PT Bentoel Internasional Investama
- Current logo since 2020
- Formerly: Rimba Niaga Idola (1987–1996); Transindo Multi Prima (1996–2000);
- Type: Subsidiary
- Industry: Tobacco
- Predecessors: Perusahaan Rokok Tjap Bentoel; PT BAT Indonesia Tbk;
- Founded: 10 September 1930; 95 years ago (Bentoel) 1917; 109 years ago (British American Tobacco Indonesia)
- Founder: Ong Hok Liong
- Headquarters: Malang, Indonesia (corporate headquarters); Jakarta, Indonesia (operational headquarters);
- Key people: Faisal Raif (president director)
- Products: Cigarettes Kretek
- Revenue: Rp 20.835 trillion (2019)
- Net income: Rp 51 billion (2019)
- Total assets: Rp 17 trillion (2019)
- Total equity: Rp 8.402 trillion (2019)
- Number of employees: ▼4,346 (2019)
- Parent: British American Tobacco
- Website: www.bentoelgroup.com

= Bentoel Group =

Indonesian tobacco company

PT Bentoel Internasional Investama, commonly known as Bentoel Group, is an Indonesian tobacco company. It is the second-oldest tobacco company in Indonesia and the fourth-largest in terms of market share, following Sampoerna, Gudang Garam, and Djarum. In 2009, London-based British American Tobacco (BAT), the world's second-largest tobacco company, acquired a 99.74% stake in Bentoel. In early 2010, the company merged with PT BAT Indonesia Tbk, with Bentoel continuing to operate as the surviving entity. However, Bentoel has since revived the BAT Indonesia name.

Headquartered in Jakarta, with its manufacturing plant located in Malang, the company produces local brands such as Bentoel Biru, Bentoel SJT, Ardath, and Tali Jagat. It also manufactures international brands like Lucky Strike, and Dunhill.

==History==

Logo of Bentoel Group from 2011 to 2020

Ong Hok Liong (born 12 August 1893) initially worked in his father's tobacco trading company in Bojonegoro, East Java. However, his gambling habits prompted his wife to move the family, first to Sumberwaras and later to Malang. In 1920, Ong started a kretek company with his brothers, funding his share by pawning his wife's jewelry. Although he introduced numerous brands, most of them failed.

In 1935, while developing a new brand called Djeruk Manis (Sweet Orange), Ong visited the sacred Gunung Kawi mountain and had a dream about a bentoel (cassava root) vendor. Inspired by the dream, he renamed the brand Bentoel, which became a success. By 1950, Ong employed around 3,000 workers and acquired a cigarette factory in Blitar.
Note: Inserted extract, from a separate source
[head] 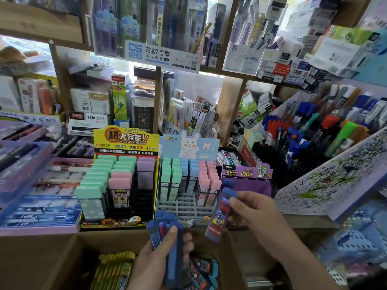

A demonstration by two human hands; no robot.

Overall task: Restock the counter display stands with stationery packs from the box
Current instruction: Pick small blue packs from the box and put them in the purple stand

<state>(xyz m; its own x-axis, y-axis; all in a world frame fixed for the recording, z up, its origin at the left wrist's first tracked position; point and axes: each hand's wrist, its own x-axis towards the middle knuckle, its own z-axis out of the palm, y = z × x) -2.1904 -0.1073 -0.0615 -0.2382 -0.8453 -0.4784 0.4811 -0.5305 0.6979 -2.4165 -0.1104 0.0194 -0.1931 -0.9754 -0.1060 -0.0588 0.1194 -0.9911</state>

Due to heavy smoking and drinking arak (rice alcohol) to ease the throat pain, Ong died in 1967 from chronic liver disease. In 1968, labor problems led Bentoel to pioneer the use of fully automated rolling machines, a first in the kretek industry.

By the late 1970s, Bentoel was ranked third in Indonesian cigarette production and dominated the machine-made kretek sector. However, in 1979, a government decree restricted the production of machine-made kretek, which negatively impacted the company's performance.

Although Bentoel received significant foreign investment, its financial situation worsened. By the late 1990s, the company faced debts amounting to several hundred million dollars, leading to the resignation of its chief executive, one of Ong's sons.

In 1987, Rajawali Corpora acquired a majority stake in the company and replaced its management and directors. In June 2009, British American Tobacco (BAT) purchased an 85% stake in PT Bentoel Internasional Investama for $494 million and acquired the remaining public shares by the end of August 2009.

==1987 lawsuit==
In 1987, lawyer Robert Odjahan Tambunan filed a class-action lawsuit on behalf of Indonesian youth against Bentoel, alleging that the company had violated the law by using the words Remaja Jaya (Successful Youth) as a brand name. The Central Jakarta District Court dismissed the Rp 1 trillion lawsuit, ruling that Tambunan had no legal standing to represent Indonesian youth.

Tambunan argued that the nicotine product could harm Indonesian children and ultimately lead to the nation's decline. The lawsuit also targeted the Jakarta city administration, the Justice Ministry's patent and copyright directorate, and Prambors radio station.

==Business==
In 2016, Bentoel Internasional was the fourth-largest cigarette producer in Indonesia, with a market share of approximately 7%. The company produced machine-made kretek, hand-rolled kretek, and white cigarettes.